Sunday, February 26, 2006

A letter to an unknown researcher of the year 2056

Photo shows: Ron in March 2005 ready for a BBC TV interview

Dear Researcher

The BBC WW2 Peoples War website was set up in 2003 to gather in stories of servicemen and civilians who had taken part in what was generally known as World War II.

Late in 2005 it was announced that the site, at least in its present format, was to close for future submissions on the 31st January 2006 and would re-open at a later date as a permanent ‘sealed’ archive.

The BBC have promised that this site will become a ‘permanent’ archive.

With that in mind I am being reasonably optimistic in hoping that it will still be available in 2056 and that is why I have addressed this article to a researcher of that date.

As an eighty-two year old ex-serviceman who came across the site shortly after it opened in 2003 and who had posted about 80 odd articles (some would say very odd!) I felt it incumbent on myself to leave a message for future readers of the ‘new’ archives.

The first thing I would expect my reader to notice is that the postings on this site are a bit of a mish-mash (if such a term is still understandable to my future reader) as the articles run the gamut from “This is what I experienced, backed by my diaries” to “This is something my Grannie told me” .

The ages of those who have posted run from “I joined up in 1939 at the age of 21” to “I was born after the war ”.

Some articles are ‘tribute stories’, where a grateful grandchild writes about a grandfather he or she never knew

Some of the older contributors (including myself) have crossed swords with the controllers of the site because we felt that some articles were, to put it politely, risibly inaccurate. The Organisers in turn have told us in no uncertain terms that the individual posters were responsible for their own stories and that there was even merit in what was referred to by the organisers as “perceived memories”.

In an effort to keep the record straight I would urge future readers and in particular researchers to take nothing that has been written on this site as being factually correct unless it has been confirmed by other research sources.
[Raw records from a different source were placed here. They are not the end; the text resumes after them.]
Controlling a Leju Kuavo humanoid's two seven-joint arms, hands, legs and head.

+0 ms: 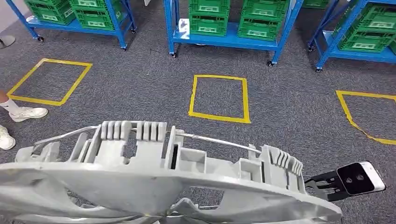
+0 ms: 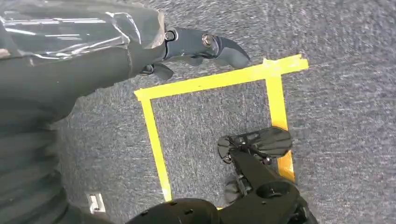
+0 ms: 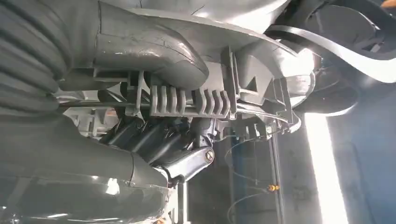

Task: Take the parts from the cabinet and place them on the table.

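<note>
A large grey moulded plastic part (image 1: pixel 154 182), with ribbed fins and cut-outs, stretches across the bottom of the head view, lifted above the carpet. In the right wrist view my right hand (image 3: pixel 159 140) grips this part (image 3: pixel 243 93). The thick grey thumb (image 3: pixel 154 56) lies over its ribbed section and the dark fingers (image 3: pixel 187 161) wrap under it. My left hand (image 2: pixel 196 46) hangs over the floor, a dark finger stretched out, with nothing in it.
Blue wheeled racks with green crates (image 1: pixel 229 21) line the far side, with more at the left (image 1: pixel 79 14) and right (image 1: pixel 369 32). Yellow tape squares (image 1: pixel 219 98) mark the grey carpet. A person's white shoes (image 1: pixel 28 113) stand at the left edge.
</note>
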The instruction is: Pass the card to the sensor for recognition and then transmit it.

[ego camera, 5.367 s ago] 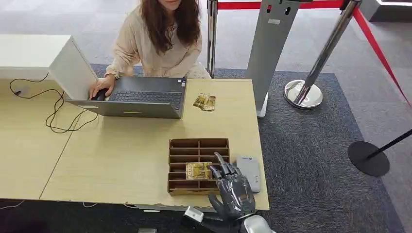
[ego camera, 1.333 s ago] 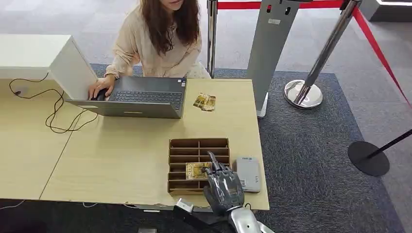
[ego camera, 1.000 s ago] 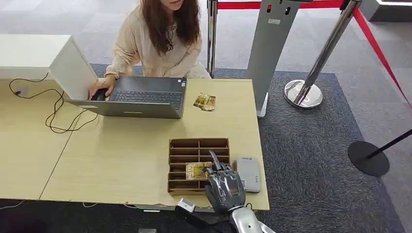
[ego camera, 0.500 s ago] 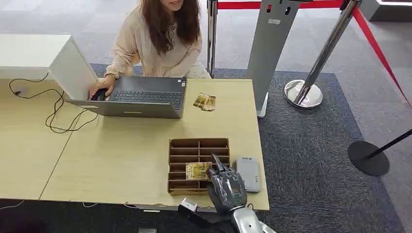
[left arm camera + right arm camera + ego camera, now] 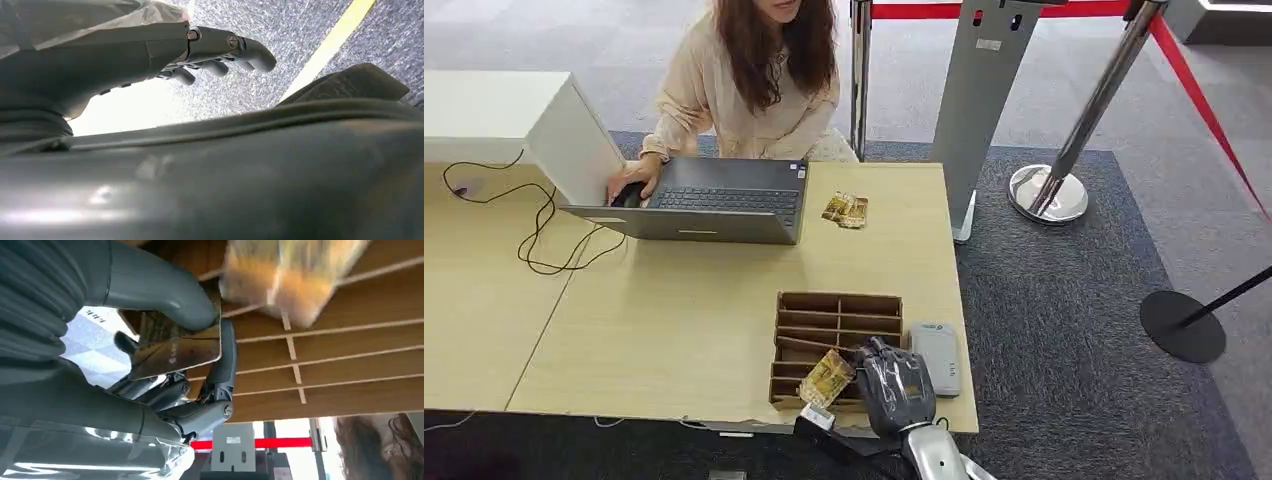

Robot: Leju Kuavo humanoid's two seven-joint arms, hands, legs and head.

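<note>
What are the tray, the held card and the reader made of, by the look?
Tray: thin brown cardboard or fibreboard, matte; slim slotted dividers with raw flat edges.
Card, pinched by the right hand: probably glossy plastic; its dark face shows sheen and holds flat with a crisp corner.
Reader: light grey moulded plastic, smooth with rounded corners. Too small to tell more.

One brown cardboard divider tray [image 5: 836,322] sits at the desk's near right corner. One gold patterned card [image 5: 827,378] is at its near edge, pinched by one right hand [image 5: 892,385]; a small loose heap of gold cards [image 5: 845,209] lies toward the far edge. One white rectangular card sensor [image 5: 936,356], one grey open laptop [image 5: 699,210], one person [image 5: 749,85], two chrome stanchion posts [image 5: 1074,140].
</note>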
I would also urge future researchers to read any threads that have been added to the stories as these have been, in the main, added by those who were concerned for factual accuracy.

Having stated my case, and with that proviso safely out of the way, may I now praise the site and its organisers.

There are some wonderful stories here.

People have given freely and generously of their memories and have created an amazing patchwork picture of life during the most catastrophic of times.

Despite the difficulty of their task, the organisers have kept the ball rolling and have not allowed petty bickering to distract them from their main task which was always to offer help to prospective contributors, gather their stories and to analyse and categorise them.

I have no idea what innovations will be available to you folk in 2056 but judging by the progress I have seen within my own lifetime I envy you.

Make good use of this site, a lot has been put into it and as you do, spare a thought for those of us who have placed our stories on this site so that the future generations would know about who we were and what we did during World War II.

Ron Goldstein

Ex 49th Light Ack Ack and 4th Queen’s Own Hussars.